Using the entries that follow, write out the line containing "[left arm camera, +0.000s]", the line containing "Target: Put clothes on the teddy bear", and every line between them, exactly and nothing else.

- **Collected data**
◇ ◇ ◇ ◇
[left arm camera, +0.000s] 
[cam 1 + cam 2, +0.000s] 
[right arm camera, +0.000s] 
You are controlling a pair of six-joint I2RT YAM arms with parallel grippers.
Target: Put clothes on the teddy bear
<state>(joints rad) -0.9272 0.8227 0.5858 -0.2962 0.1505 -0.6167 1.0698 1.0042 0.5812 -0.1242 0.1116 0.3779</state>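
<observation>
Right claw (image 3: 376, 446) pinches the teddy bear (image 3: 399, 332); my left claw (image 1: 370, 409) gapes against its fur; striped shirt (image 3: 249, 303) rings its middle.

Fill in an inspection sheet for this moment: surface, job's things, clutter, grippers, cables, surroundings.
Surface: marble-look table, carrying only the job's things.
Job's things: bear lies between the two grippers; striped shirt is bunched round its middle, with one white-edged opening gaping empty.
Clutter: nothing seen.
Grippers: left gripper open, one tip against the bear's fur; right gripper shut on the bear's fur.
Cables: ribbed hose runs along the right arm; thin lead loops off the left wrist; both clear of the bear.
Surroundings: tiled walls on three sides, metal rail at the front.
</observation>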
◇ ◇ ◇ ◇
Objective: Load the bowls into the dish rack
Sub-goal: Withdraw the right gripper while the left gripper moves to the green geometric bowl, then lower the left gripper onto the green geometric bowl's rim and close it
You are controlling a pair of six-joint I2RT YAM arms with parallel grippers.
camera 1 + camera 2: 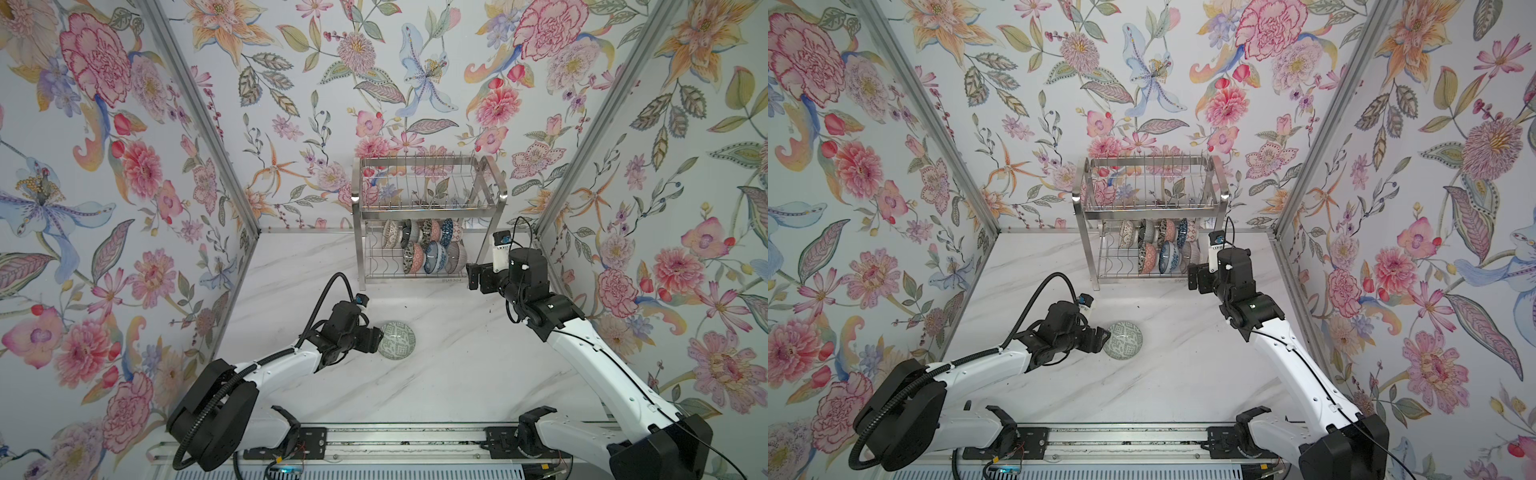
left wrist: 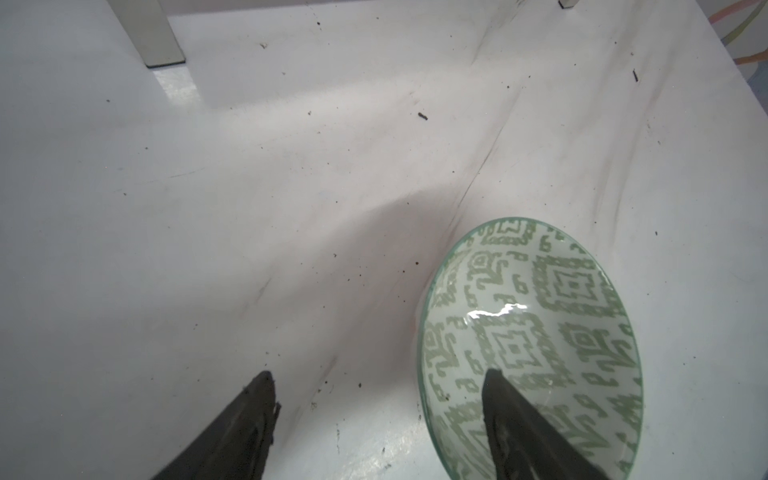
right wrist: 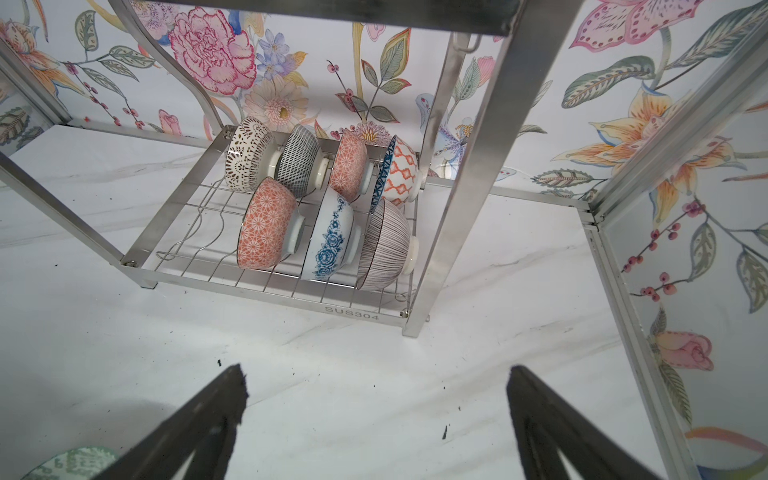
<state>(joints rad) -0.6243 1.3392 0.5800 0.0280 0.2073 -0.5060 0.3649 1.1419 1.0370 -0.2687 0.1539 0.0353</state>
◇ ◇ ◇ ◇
- **REPLY TO THE TASK**
[left arm camera, +0.000s] 
[cam 1 + cam 2, +0.000s] 
[right arm camera, +0.000s] 
You are controlling a pair of six-joint I2RT YAM arms with parallel grippers.
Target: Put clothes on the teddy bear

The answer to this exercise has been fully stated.